Parker valuta i vini per il loro gusto e non presta particolare attenzione al «terroir» o alle rivendicazioni storico-culturali. È notoriamente indipendente (la maggior parte delle altre guide sono supportate da settori influenti dell’industria vinicola), classifica i vini su una scala in base al proprio gusto distintivo, ha un ampio seguito negli Stati Uniti, un mercato importante. Se dà a un Bordeaux 65 punti e ne dà 95 a un vino australiano, ciò influisce sui loro prezzi. I produttori di Bordeaux sono terrorizzati da Parker: lo hanno citato in giudizio, denigrato, maltrattato e perfino aggredito fisicamente, perché sfida le basi delle loro rendite di monopolio. Possiamo concludere che le rivendicazioni di monopolio sono tanto «effetti del discorso» e risultati di lotta, quanto rispecchiamenti delle qualità del prodotto. Ma se il linguaggio del «terroir» e della tradizione dev’essere abbandonato, che tipo di discorso lo può sostituire?

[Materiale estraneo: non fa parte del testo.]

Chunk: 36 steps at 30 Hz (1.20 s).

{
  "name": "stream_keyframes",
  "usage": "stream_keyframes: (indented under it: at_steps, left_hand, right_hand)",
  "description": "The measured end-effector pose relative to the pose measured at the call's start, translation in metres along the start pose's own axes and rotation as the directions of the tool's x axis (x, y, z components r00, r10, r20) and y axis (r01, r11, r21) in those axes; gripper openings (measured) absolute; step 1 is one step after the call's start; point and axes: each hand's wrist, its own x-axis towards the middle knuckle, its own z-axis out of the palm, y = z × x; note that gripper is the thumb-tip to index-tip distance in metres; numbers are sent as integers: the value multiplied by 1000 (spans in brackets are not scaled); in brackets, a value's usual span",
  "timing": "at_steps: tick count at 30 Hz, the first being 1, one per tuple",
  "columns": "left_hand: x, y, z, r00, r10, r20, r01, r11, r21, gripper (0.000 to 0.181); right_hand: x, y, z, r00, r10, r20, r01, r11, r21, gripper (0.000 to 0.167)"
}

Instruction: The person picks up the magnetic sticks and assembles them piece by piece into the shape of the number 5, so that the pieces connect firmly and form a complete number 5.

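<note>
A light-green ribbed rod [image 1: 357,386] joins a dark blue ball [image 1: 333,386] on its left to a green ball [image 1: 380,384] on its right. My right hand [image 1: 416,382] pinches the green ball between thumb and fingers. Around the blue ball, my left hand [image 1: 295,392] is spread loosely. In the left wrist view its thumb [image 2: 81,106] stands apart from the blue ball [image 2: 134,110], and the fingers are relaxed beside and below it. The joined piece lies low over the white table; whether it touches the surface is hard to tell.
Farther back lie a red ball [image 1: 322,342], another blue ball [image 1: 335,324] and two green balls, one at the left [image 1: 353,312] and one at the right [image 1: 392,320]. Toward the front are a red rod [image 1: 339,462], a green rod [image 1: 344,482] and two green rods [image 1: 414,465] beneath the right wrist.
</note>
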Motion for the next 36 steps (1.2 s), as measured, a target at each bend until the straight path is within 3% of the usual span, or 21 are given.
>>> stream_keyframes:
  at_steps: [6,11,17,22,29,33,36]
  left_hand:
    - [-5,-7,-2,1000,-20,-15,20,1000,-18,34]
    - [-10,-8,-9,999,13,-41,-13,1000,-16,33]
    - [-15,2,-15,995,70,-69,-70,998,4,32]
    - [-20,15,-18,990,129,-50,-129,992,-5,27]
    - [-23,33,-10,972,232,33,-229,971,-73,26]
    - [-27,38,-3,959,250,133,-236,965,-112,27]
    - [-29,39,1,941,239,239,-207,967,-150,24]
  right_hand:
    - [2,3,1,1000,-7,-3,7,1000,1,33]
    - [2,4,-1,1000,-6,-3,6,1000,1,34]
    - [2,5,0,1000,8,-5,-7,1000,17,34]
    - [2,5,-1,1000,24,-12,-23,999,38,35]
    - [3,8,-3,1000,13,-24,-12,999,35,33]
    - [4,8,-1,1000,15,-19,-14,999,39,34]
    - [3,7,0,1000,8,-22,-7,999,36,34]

Negli ultimi anni Parker e molti altri impegnati nel commercio di vino hanno inventato una lingua in cui i vini sono descritti con termini come «sapore di pesca e prugna, con un tocco di timo e uva spina». Il linguaggio suona bizzarro ma questo spostamento discorsivo, che corrisponde all’aumento della concorrenza internazionale e del commercio del vino, assume un ruolo distintivo che riflette la mercificazione del consumo di vino lungo linee standardizzate. Ma il consumo di vino ha molte dimensioni che aprono strade per un profittevole sfruttamento. Per molti è un’esperienza estetica. Oltre al puro piacere (per alcuni) di un buon vino con il cibo giusto, vi sono innumerevoli altri riferimenti all’interno della tradizione occidentale che risalgono alla mitologia (Dioniso e Bacco), alla religione (il sangue di Cristo e i rituali della comunione) e alle celebrazioni offerte da festival, poesie, canzoni e letteratura. La conoscenza dei vini e dell’apprezzamento «corretto» è spesso un segno di classe ed è analizzabile come una forma di capitale «culturale», come direbbe Bourdieu. Ottenere il vino giusto può contribuire a sigillare importanti operazioni commerciali (ti fideresti di qualcuno che non sa come scegliere un vino?).

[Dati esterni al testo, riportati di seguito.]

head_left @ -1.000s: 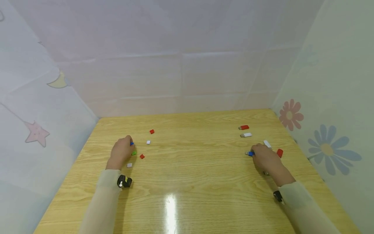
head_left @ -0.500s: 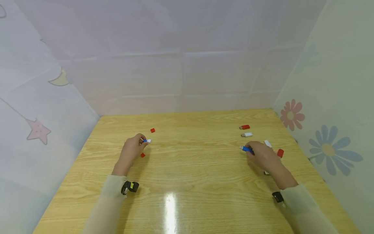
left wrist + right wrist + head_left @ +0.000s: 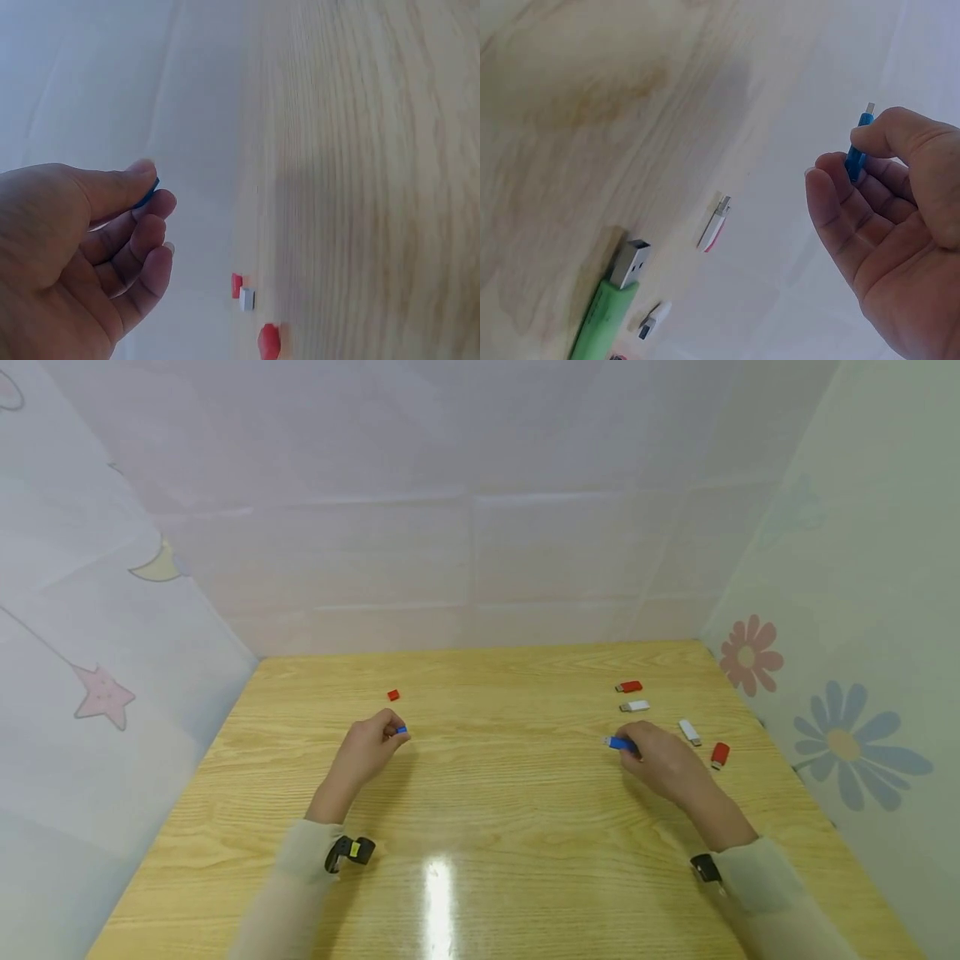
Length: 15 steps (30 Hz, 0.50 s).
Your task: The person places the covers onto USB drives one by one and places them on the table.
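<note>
In the head view my left hand (image 3: 367, 750) is over the left part of the table, pinching a small blue cap (image 3: 402, 729) between thumb and forefinger. The left wrist view shows that cap (image 3: 147, 196) mostly covered by the fingertips. On the right, my right hand (image 3: 663, 762) holds a blue USB flash drive (image 3: 621, 744), its metal plug pointing left toward the other hand. Thumb and fingers grip the drive's body (image 3: 857, 154) in the right wrist view. Both hands are raised off the wooden table (image 3: 495, 827), with a wide gap between them.
A red cap (image 3: 393, 695) lies beyond the left hand; the left wrist view adds a white cap (image 3: 247, 299) and another red one (image 3: 268, 342). Red (image 3: 629, 687) and white (image 3: 635, 706) flash drives lie at the right. A green drive (image 3: 604, 319) shows in the right wrist view.
My left hand has lifted the blue cap and carried it to the right. My right hand has raised the blue flash drive and shifted slightly left.
</note>
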Motion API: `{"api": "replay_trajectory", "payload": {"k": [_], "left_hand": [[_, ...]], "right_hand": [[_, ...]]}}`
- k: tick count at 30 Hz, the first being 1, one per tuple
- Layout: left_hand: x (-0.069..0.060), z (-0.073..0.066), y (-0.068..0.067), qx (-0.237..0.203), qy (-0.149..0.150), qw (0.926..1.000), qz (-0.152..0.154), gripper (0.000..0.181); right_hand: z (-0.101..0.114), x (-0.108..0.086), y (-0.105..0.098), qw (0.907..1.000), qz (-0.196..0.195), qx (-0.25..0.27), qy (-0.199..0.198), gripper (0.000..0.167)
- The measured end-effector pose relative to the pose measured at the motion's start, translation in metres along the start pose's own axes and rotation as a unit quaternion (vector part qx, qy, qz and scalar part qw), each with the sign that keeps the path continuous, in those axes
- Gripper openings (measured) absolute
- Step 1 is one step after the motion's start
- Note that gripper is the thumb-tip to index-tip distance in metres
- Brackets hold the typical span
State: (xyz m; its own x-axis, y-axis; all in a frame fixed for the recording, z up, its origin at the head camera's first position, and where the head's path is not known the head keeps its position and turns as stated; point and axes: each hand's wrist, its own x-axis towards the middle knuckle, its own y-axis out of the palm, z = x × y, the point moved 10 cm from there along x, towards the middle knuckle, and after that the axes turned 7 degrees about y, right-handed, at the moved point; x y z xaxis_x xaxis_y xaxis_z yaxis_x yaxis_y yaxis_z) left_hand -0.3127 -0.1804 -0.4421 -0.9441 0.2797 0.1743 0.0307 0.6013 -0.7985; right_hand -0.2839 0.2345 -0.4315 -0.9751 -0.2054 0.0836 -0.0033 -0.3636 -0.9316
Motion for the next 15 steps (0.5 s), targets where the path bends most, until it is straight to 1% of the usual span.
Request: {"api": "replay_trajectory", "payload": {"k": [6, 12, 15], "left_hand": [[0.002, -0.012, 0.011, -0.038, 0.017, 0.9991, -0.005, 0.019], [0.004, -0.026, 0.026, -0.07, 0.029, 0.997, 0.014, 0.021], [0.006, -0.035, 0.033, -0.077, 0.036, 0.9961, 0.02, 0.02]], "right_hand": [[0.01, 0.0, 0.002, 0.9999, 0.002, 0.012, -0.009, 0.02], [0.023, -0.001, 0.004, 0.9994, -0.009, 0.007, -0.033, 0.02], [0.03, -0.001, 0.003, 0.9986, -0.019, 0.006, -0.048, 0.02]]}}
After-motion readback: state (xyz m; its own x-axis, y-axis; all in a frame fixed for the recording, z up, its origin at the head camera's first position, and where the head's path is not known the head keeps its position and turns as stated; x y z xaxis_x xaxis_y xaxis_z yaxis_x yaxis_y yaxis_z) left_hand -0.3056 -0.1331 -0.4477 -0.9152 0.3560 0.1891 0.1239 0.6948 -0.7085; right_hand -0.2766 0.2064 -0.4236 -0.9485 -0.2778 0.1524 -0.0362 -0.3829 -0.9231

Lo stile del vino è legato alle cucine regionali e dunque incorporato in quelle pratiche che trasformano la regionalità in uno stile di vita caratterizzato da strutture distintive del sentimento (è arduo immaginare Zorba il Greco che beve dalla brocca un Mondavi californiano, anche se è venduto all’aeroporto di Atene). Il commercio del vino riguarda il denaro e il profitto, ma anche la cultura in tutti i sensi (dalla cultura del prodotto alle pratiche culturali che circondano il suo consumo, fino al capitale culturale che si sviluppa tra produttori e consumatori). La ricerca perpetua di rendite di monopolio comporta la ricerca di criteri di specialità, unicità, originalità e autenticità in ciascuno di questi regni. Se l’unicità non può essere stabilita con l’appello al «terroir» e alla tradizione, o con una significativa descrizione del gusto, allora devono essere invocate altre forme di distinzione per fissare rivendicazioni e discorsi di monopolio concepiti per garantire la verità di tali affermazioni (il vino che garantisce la seduzione o quello che accompagna la nostalgia e la legna che arde sono immagini pubblicitarie ricorrenti negli Stati Uniti). In pratica, nel commercio di vino troviamo una moltitudine di discorsi in competizione, ognuno dei quali afferma una differente verità rispetto all’unicità del prodotto.

Tuttavia, e qui torno al mio punto iniziale, tutti questi cambiamenti e ondate discorsive, così come molti dei mutamenti e giravolte nelle strategie per comandare il mercato internazionale del vino, hanno alla radice non solo la ricerca del profitto, ma anche la ricerca di rendite di monopolio. In ciò si delinea il linguaggio dell’autenticità, dell’originalità, dell’unicità e delle qualità speciali e irripetibili. La generalità di un mercato globalizzato produce, in modo coerente con la seconda contraddizione precedentemente identificata, una forza potente che cerca di garantire non solo i continui privilegi di monopolio della proprietà privata, ma più complessivamente le rendite di monopolio che derivano dal dipingere le merci come incomparabili.

Note

Note
1Tahblik Wine Club, Wine Club Circular, numero 15, giugno 2000, Tahblik Winery and Vineyard, Tahblik, Victoria, Australia.